How Agoda identifies 5 million business opportunities globally in less than 48 hours

Introduction

Opportunities at Agoda involve activities, actions, or tasks that help to increase bookings and enhance the company's competitive edge. Agoda leverages a platform with multiple Spark pipelines called the SEP (Supply Equity Points) platform to identify and quantify millions of opportunities daily.

Image 1: Agoda opportunity management flow

Our big data platform can process data science models on billions of records using Apache Spark and detect opportunities at various levels.

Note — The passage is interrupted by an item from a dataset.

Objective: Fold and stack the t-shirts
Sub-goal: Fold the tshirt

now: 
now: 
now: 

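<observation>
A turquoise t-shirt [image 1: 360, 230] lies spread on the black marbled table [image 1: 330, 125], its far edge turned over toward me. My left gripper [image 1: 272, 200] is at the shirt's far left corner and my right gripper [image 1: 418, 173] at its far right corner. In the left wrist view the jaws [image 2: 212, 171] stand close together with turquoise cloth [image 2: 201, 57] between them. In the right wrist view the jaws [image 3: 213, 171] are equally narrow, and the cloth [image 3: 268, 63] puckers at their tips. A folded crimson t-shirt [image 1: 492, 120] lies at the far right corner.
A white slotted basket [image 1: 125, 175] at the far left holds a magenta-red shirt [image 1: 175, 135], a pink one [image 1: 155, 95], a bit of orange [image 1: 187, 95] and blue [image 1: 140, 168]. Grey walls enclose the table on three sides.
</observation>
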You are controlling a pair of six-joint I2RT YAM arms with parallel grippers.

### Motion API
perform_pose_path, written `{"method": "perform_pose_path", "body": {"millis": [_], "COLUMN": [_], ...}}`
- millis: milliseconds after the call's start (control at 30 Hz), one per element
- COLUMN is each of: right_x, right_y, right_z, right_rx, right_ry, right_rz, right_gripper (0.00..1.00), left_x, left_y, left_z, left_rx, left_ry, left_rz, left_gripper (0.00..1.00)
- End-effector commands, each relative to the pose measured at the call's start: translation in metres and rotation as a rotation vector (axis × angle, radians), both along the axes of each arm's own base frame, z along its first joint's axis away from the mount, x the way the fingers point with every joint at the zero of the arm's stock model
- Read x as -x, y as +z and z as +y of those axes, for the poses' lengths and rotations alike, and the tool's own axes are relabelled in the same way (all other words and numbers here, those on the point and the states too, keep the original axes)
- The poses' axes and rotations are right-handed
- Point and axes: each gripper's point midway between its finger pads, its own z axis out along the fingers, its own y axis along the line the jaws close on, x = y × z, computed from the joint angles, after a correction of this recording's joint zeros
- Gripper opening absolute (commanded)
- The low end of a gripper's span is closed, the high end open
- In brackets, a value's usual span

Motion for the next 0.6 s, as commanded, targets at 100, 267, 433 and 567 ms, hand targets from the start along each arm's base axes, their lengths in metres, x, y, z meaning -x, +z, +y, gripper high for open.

Once the opportunities have been recognized, and their worth has been determined, they are efficiently organized and kept in a central repository called the Engage Opportunity Store. This store maintains the lifecycle of all opportunities and syncs them to the CRM (customer relationship management tool) so that sales agents can detect them and take the necessary actions.

With all these features, Agoda can stay ahead of the competition and ensure no opportunity goes unnoticed.

SEP: Spark Jobs and Quality assurance layers

Image 2: SEP Platform

Several billions of records of data from more than 100 data sources are consumed daily by a number of spark jobs, called theSEP platform," as mentioned above. We have allocated just 50 executors with 2 GB of memory per job and have well-optimized the system to run all tasks parallelly. SEP detects approximately 20 million opportunities in each run, as shown below.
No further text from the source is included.